> **WORK ITEM**
You are asked to write out the full listing exactly as it stands.

> **INFORMATION PROVIDED**
+ + + + +

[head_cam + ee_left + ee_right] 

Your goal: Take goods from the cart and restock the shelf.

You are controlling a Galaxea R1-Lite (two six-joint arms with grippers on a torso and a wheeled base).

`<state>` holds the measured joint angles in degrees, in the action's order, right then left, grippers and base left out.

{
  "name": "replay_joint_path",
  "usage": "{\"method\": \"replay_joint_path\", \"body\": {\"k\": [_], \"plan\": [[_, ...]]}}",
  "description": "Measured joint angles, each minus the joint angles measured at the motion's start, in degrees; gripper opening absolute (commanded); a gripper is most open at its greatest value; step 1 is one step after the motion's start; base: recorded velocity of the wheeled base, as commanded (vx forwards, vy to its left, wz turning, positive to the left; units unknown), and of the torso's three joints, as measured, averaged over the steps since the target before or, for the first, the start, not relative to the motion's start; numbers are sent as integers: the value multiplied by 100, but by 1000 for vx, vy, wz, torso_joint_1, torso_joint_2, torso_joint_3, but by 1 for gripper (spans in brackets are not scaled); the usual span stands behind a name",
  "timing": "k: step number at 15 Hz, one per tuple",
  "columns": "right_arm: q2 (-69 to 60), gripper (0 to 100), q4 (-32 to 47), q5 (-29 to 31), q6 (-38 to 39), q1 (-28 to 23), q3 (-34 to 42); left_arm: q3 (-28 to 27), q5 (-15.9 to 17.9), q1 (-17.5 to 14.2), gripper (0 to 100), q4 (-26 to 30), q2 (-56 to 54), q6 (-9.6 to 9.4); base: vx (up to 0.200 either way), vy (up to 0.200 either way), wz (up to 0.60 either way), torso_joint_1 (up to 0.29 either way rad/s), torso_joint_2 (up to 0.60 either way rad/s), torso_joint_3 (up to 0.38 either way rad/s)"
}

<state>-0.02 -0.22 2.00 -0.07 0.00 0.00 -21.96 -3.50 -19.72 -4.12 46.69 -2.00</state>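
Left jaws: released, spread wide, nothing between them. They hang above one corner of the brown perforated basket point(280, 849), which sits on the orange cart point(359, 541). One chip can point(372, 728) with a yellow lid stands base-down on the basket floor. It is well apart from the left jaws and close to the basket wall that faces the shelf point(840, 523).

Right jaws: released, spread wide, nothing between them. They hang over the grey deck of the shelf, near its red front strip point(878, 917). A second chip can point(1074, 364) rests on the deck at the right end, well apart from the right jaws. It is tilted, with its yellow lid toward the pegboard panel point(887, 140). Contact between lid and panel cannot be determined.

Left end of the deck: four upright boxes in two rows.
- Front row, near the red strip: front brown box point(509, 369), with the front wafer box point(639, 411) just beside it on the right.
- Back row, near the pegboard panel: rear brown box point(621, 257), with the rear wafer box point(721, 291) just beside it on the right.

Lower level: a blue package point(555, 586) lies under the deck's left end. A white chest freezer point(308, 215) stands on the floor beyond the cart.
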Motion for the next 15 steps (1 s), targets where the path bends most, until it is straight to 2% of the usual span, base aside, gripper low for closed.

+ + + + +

> **EXERCISE OUTPUT**
[head_cam + ee_left + ee_right] 

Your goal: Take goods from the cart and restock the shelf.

You are controlling a Galaxea R1-Lite (two six-joint arms with grippers on a torso and a wheeled base).

`<state>` holds the measured joint angles in degrees, in the action's order, right then left, grippers and base left out.

{
  "name": "replay_joint_path",
  "usage": "{\"method\": \"replay_joint_path\", \"body\": {\"k\": [_], \"plan\": [[_, ...]]}}",
  "description": "Measured joint angles, each minus the joint angles measured at the motion's start, in degrees; gripper opening absolute (commanded); a gripper is most open at its greatest value; step 1 is one step after the motion's start; base: recorded velocity of the wheeled base, as commanded (vx forwards, vy to its left, wz turning, positive to the left; units unknown), and of the torso's three joints, as measured, averaged over the steps since the target before or, for the first, the start, not relative to the motion's start; numbers are sent as integers: the value multiplied by 100, but by 1000 for vx, vy, wz, torso_joint_1, torso_joint_2, torso_joint_3, but by 1 for gripper (spans in brackets are not scaled); the usual span stands behind a name",
  "timing": "k: step number at 15 Hz, one per tuple",
  "columns": "right_arm: q2 (-69 to 60), gripper (0 to 100), q4 (-32 to 47), q5 (-29 to 31), q6 (-38 to 39), q1 (-28 to 23), q3 (-34 to 42); left_arm: q3 (-28 to 27), q5 (-15.9 to 17.9), q1 (-17.5 to 14.2), gripper (0 to 100), q4 (-26 to 30), q2 (-56 to 54), q6 (-9.6 to 9.4); base: vx (up to 0.200 either way), vy (up to 0.200 either way), wz (up to 0.60 either way), torso_joint_1 (up to 0.29 either way rad/s), torso_joint_2 (up to 0.60 either way rad/s), torso_joint_3 (up to 0.38 either way rad/s)"
}

<state>-0.02 -0.22 2.00 -0.07 0.00 0.00 -21.96 -3.50 -19.72 -4.12 46.69 -2.00</state>
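Left jaws: released, spread wide, nothing between them. They hang above one corner of the brown perforated basket point(280, 849), which sits on the orange cart point(359, 541). One chip can point(372, 728) with a yellow lid stands base-down on the basket floor. It is well apart from the left jaws and close to the basket wall that faces the shelf point(840, 523).

Right jaws: released, spread wide, nothing between them. They hang over the grey deck of the shelf, near its red front strip point(878, 917). A second chip can point(1074, 364) rests on the deck at the right end, well apart from the right jaws. It is tilted, with its yellow lid toward the pegboard panel point(887, 140). Contact between lid and panel cannot be determined.

Left end of the deck: four upright boxes in two rows.
- Front row, near the red strip: front brown box point(509, 369), with the front wafer box point(639, 411) just beside it on the right.
- Back row, near the pegboard panel: rear brown box point(621, 257), with the rear wafer box point(721, 291) just beside it on the right.

Lower level: a blue package point(555, 586) lies under the deck's left end. A white chest freezer point(308, 215) stands on the floor beyond the cart.
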Motion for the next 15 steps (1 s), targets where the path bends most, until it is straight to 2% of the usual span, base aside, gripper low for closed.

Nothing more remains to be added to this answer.